Long-term efficacy and safety of lerodalcibep in heterozygous familial hypercholesterolaemia: the LIBerate-HeFH trial

Collaborators, Affiliations

Long-term efficacy and safety of lerodalcibep in heterozygous familial hypercholesterolaemia: the LIBerate-HeFH trial

Frederick Raal et al. Eur Heart J. .

Abstract

Background and aims: Lerodalcibep, a novel small recombinant fusion protein of a proprotein convertase subtilisin/kexin type 9 gene-binding domain (adnectin) and human serum albumin, demonstrated highly effective low-density lipoprotein cholesterol (LDL-C) reduction with monthly 300 mg in 1.2 mL subcutaneous dosing in Phase 2. In this global Phase 3 trial, the safety and efficacy of lerodalcibep were evaluated in heterozygous familial hypercholesterolaemia patients requiring additional LDL-C lowering.

Methods: Patients were randomized 2:1 to monthly subcutaneous injections of either lerodalcibep 300 mg or placebo for 24 weeks. The primary efficacy endpoints were the per cent change from baseline in LDL-C at Week 24 and the mean of Weeks 22 and 24.

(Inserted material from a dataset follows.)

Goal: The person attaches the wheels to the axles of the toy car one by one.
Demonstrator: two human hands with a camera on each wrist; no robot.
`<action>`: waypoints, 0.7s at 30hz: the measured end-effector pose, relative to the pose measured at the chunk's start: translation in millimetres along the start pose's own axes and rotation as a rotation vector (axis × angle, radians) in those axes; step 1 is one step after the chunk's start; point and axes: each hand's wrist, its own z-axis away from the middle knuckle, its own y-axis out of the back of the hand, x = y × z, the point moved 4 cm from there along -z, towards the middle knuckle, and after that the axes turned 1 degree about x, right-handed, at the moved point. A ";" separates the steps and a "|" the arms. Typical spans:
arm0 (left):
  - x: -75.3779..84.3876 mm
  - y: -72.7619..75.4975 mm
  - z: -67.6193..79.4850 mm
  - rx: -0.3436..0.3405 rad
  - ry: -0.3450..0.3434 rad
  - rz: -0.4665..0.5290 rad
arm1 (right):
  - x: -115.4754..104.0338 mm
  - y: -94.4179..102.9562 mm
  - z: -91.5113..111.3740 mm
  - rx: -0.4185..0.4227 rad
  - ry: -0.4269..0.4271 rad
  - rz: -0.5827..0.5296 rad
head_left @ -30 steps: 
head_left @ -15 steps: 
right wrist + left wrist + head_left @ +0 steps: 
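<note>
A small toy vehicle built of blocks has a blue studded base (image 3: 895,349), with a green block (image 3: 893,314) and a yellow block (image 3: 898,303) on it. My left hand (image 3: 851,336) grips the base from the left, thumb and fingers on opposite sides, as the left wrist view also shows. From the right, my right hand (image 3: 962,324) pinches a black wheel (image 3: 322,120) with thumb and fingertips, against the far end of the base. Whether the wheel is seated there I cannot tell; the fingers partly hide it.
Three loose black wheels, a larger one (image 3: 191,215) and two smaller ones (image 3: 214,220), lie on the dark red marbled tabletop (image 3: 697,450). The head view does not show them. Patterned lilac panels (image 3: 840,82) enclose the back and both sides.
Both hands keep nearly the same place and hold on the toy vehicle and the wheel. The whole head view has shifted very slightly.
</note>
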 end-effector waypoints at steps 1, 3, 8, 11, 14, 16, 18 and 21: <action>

Results: In 478 randomized subjects [mean age (range); 53 (18-80) years, 51.7% female, mean (SD) baseline LDL-C 3.88 (1.66) mmol/L], lerodalcibep reduced LDL-C, compared with placebo by an absolute amount of 2.08 (0.11) mmol/L [LS mean (SE); 95% confidence interval -2.30 to -1.87] with a percentage difference of -58.61 (3.25)% at Week 24 and by 2.28 (0.10) mmol/L (95% confidence interval -2.47 to -2.09) with a percentage difference of -65.0 (2.87)% at the mean of Weeks 22 and 24 (P < .0001 for all). With lerodalcibep, 68% of subjects achieved both a reduction in LDL-C ≥ 50% and the recommended European Society of Cardiology LDL-C targets during the study. Except for mild injection site reactions, treatment-emergent adverse events were similar between lerodalcibep and placebo.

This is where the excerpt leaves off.